**Exercise data:**

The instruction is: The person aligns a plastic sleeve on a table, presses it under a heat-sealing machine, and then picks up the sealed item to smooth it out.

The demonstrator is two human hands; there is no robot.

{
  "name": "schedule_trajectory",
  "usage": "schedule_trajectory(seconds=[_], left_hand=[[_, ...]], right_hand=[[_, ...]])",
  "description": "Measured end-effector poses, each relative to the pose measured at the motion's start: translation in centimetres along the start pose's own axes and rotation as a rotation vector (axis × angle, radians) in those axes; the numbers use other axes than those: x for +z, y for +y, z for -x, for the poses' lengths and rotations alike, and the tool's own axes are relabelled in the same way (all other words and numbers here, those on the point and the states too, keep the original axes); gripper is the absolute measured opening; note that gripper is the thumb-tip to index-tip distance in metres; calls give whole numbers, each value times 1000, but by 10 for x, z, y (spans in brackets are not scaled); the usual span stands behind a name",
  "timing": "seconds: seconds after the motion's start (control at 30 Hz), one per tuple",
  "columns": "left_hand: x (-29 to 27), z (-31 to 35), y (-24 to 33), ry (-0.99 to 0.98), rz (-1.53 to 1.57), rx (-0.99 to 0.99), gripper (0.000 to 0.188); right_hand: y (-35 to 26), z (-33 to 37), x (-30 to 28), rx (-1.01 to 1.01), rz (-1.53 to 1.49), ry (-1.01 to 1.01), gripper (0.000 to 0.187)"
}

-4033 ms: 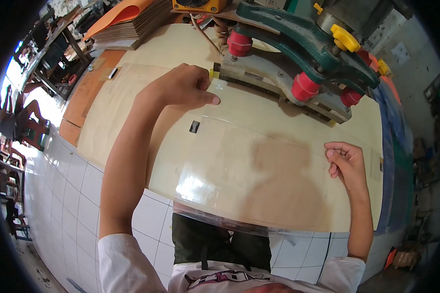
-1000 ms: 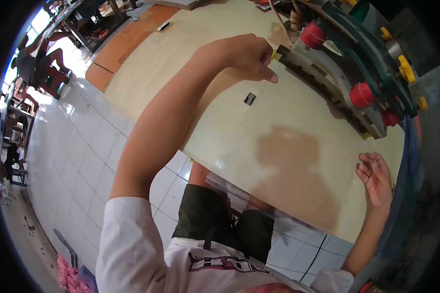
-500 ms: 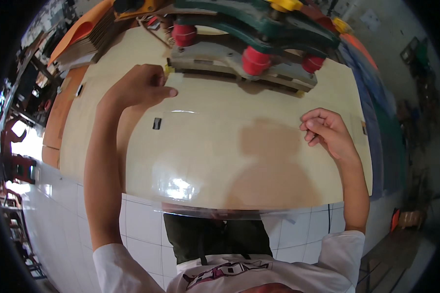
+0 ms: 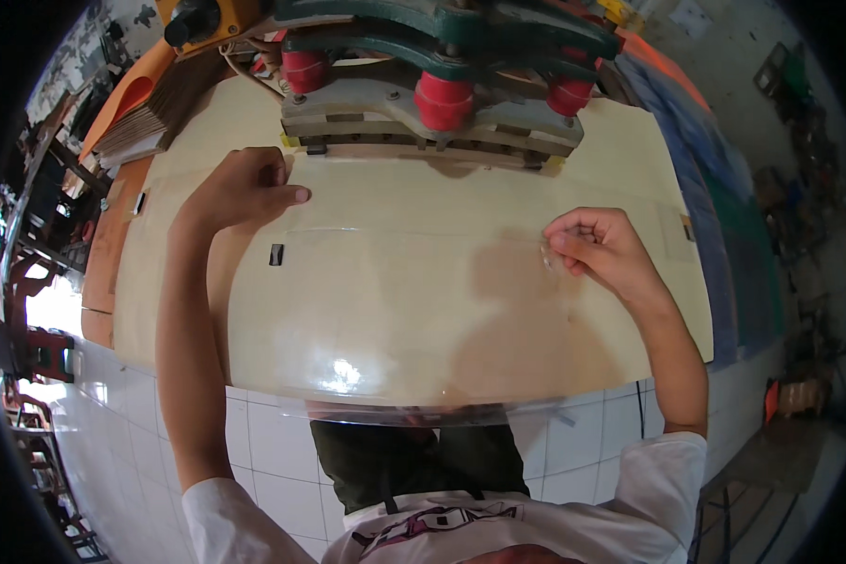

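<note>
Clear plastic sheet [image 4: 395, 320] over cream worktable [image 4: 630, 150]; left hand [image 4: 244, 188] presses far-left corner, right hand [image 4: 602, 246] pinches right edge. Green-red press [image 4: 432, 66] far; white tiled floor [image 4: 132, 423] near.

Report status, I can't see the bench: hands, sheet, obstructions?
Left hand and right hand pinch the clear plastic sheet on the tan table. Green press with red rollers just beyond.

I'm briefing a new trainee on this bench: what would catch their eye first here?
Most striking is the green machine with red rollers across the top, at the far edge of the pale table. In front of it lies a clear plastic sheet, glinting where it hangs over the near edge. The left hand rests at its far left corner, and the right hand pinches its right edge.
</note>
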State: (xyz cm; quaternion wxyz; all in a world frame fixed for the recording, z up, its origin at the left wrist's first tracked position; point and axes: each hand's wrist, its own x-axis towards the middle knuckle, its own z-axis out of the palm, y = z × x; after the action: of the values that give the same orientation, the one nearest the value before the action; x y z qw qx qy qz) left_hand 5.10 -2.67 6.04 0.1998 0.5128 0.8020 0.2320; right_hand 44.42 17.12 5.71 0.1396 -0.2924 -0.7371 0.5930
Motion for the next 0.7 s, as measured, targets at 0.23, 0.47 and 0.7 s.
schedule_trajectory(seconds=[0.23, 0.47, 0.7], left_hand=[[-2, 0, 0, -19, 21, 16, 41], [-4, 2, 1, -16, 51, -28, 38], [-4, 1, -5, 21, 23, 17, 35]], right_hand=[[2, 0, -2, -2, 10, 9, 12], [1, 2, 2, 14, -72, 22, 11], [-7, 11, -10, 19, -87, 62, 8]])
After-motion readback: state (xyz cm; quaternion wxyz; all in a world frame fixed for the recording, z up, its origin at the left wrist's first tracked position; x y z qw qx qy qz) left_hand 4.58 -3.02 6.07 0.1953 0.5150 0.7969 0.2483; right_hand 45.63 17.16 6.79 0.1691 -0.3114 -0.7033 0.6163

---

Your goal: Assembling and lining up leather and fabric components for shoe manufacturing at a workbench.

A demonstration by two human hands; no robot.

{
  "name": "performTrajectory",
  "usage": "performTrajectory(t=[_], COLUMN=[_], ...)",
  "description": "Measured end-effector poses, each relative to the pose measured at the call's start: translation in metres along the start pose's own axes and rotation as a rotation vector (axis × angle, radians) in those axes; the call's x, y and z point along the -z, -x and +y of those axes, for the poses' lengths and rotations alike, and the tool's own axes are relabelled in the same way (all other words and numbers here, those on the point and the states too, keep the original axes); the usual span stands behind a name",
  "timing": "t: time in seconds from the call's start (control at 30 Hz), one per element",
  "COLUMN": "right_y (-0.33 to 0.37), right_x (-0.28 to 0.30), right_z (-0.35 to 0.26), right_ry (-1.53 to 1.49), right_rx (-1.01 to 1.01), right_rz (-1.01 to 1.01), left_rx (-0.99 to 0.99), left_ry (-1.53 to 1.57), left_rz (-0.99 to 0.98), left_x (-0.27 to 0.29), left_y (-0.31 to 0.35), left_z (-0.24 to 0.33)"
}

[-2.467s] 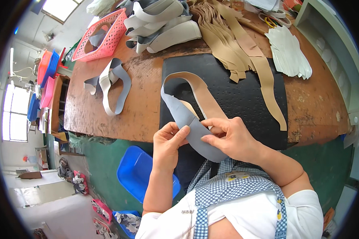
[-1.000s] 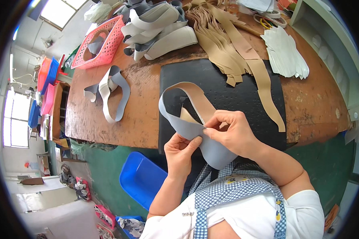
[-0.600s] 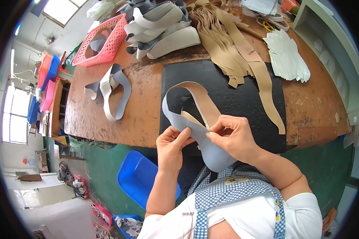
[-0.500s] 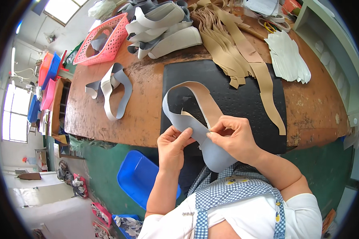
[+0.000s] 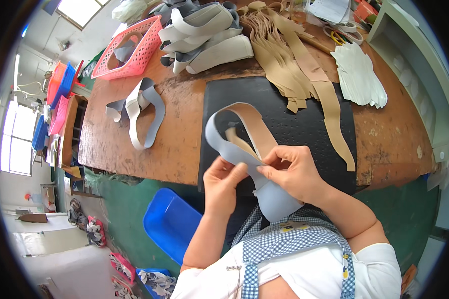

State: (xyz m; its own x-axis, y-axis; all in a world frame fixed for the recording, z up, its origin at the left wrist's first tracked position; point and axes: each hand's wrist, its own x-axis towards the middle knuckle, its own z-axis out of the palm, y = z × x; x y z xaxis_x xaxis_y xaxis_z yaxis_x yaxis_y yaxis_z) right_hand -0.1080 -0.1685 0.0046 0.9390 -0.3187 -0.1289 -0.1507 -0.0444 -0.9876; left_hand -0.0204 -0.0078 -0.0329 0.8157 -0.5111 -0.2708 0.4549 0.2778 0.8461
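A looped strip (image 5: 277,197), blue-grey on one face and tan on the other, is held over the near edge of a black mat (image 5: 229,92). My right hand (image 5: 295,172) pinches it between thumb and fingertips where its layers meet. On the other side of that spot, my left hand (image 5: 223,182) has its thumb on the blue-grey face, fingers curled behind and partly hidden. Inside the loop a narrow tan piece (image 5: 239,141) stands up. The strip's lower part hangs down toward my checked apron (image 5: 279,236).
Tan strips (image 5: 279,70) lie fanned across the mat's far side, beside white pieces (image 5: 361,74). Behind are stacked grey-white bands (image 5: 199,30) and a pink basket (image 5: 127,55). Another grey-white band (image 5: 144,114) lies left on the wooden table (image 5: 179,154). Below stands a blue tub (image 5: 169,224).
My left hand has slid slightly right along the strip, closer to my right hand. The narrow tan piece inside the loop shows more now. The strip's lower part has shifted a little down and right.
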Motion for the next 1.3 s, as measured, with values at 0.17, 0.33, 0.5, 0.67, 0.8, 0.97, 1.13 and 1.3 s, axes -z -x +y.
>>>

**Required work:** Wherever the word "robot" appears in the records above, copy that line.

**Reply:**
The demonstrator is two human hands; there is no robot.
A demonstration by two human hands; no robot.

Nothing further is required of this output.